Sunday, August 28, 2011

Time to Feast

The sun is still hot and few people will be able to eat or drink for four more hours. But my friend is set up at a special Ramadan market to sell her sweet drink with jelly pieces floating on the bottom to those breaking the fast. And amazingly, people take turns to buy the drink in tied bags with straws sticking out of the top.

They will have to wait for hours before they consume their purchase, working their usual jobs in the tropical heat without a drop of water. The truly diligent will be careful not to so much as swallow their own saliva—spitting it out onto the ground so their good deed won’t be ruined.

But when the sun drops below the horizon, they will be ready, with drink bags in hand, to finally gulp. And following their evening Ramadan prayers, they will feast and light fireworks and party.

These friends and neighbors of mine on this island in Indonesia spend the month rising early—by 4 a.m. to cook and eat before the mosque broadcasts the early morning prayer, and the start of another day of fasting. Fast and feast, the cycle continues day after day. Many restaurants close during the day-time hours. School children stay home from school. And anticipation of eating dominates the Facebook statuses of my friends.

I live on the edge of this fasting culture, also careful not to eat or drink when I am outside my home, so as not to offend.
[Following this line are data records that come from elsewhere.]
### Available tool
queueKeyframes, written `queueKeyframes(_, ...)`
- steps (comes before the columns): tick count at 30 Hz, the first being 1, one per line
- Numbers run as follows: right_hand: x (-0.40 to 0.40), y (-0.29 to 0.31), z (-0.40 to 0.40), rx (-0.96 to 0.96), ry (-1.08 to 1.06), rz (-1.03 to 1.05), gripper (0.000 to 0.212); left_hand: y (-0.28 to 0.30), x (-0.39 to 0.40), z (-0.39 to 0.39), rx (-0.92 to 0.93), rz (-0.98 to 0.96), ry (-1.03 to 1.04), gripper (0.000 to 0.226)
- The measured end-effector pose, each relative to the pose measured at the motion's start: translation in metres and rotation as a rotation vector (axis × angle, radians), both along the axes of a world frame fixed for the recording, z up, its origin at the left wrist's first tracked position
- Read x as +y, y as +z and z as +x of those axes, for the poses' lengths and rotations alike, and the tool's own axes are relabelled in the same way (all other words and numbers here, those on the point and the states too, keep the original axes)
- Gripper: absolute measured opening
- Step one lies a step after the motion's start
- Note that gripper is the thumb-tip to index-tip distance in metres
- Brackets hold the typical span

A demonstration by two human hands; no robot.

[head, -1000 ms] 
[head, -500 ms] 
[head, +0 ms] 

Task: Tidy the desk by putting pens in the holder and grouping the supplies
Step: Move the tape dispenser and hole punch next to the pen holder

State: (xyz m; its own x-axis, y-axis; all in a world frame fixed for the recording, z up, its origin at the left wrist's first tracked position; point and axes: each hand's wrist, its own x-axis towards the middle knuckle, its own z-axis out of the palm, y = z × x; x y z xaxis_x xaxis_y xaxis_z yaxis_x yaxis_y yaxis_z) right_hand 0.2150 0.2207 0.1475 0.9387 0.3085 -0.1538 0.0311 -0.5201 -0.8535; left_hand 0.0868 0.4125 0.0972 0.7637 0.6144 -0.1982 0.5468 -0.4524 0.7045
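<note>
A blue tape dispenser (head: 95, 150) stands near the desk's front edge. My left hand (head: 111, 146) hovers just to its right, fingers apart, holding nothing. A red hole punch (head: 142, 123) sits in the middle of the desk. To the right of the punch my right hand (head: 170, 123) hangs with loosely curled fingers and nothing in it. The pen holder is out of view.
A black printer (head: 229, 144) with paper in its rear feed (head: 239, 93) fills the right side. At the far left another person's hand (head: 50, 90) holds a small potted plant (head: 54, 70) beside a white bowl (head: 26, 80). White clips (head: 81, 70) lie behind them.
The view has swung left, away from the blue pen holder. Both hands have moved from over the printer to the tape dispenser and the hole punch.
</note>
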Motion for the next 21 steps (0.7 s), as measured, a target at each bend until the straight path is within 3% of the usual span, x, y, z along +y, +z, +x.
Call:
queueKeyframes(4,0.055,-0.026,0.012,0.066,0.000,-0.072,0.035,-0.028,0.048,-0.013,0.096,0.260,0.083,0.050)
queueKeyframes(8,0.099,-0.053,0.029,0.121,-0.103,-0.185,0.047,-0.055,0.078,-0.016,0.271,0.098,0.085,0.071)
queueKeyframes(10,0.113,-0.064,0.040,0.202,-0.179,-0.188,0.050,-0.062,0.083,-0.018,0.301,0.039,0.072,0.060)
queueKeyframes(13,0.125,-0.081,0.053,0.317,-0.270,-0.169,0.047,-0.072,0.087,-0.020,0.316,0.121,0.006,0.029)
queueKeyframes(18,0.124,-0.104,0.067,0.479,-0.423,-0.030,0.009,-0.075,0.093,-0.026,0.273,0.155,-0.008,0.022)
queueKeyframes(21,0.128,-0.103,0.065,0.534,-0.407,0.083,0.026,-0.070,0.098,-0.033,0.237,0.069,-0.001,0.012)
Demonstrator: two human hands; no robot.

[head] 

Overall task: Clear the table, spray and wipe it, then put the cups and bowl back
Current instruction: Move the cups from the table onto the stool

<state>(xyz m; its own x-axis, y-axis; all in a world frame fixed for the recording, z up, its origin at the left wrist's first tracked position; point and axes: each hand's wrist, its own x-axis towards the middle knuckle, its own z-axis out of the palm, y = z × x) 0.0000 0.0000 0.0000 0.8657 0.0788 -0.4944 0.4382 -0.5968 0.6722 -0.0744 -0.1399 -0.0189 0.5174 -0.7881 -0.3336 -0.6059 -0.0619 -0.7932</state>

I wake early, too, to the drums that kids beat on their walk down my street, becoming an alarm clock to those who are fasting, and those who are not.

I know what it’s like to fast—though I do it for a day, not a month, and I abstain from food, not usually water. But what I mean is, I know what it’s like to soul-fast, living as if I must please God, must abstain from joy, must work and serve and sweat, afraid to even swallow a blessing out of fear. I spit out the God-gift, afraid that my good-deed will be ruined.

I wish I could say that I used to do this soul-fast years ago before I really understood the truth-words in my most precious Book. But it was just yesterday—when I forgot that the fast for me is over, and the feasting has begun.

Any giving up or hard work or good deed I do now should be out of love, not fear, out of a heart full, not empty. I clutch the bag of sweet blessings and don’t need to wait for four hours or 40 years to drink.

For me, for my own thirst, this is important. I must remember that the good deed is not mine, but His. Because my own wrongs and mistakes became His so they are no longer mine.

But also for these, the friends who hunger and fast and fear, I must live daily this truth so that they will see the grace in my own life and open their souls to drink.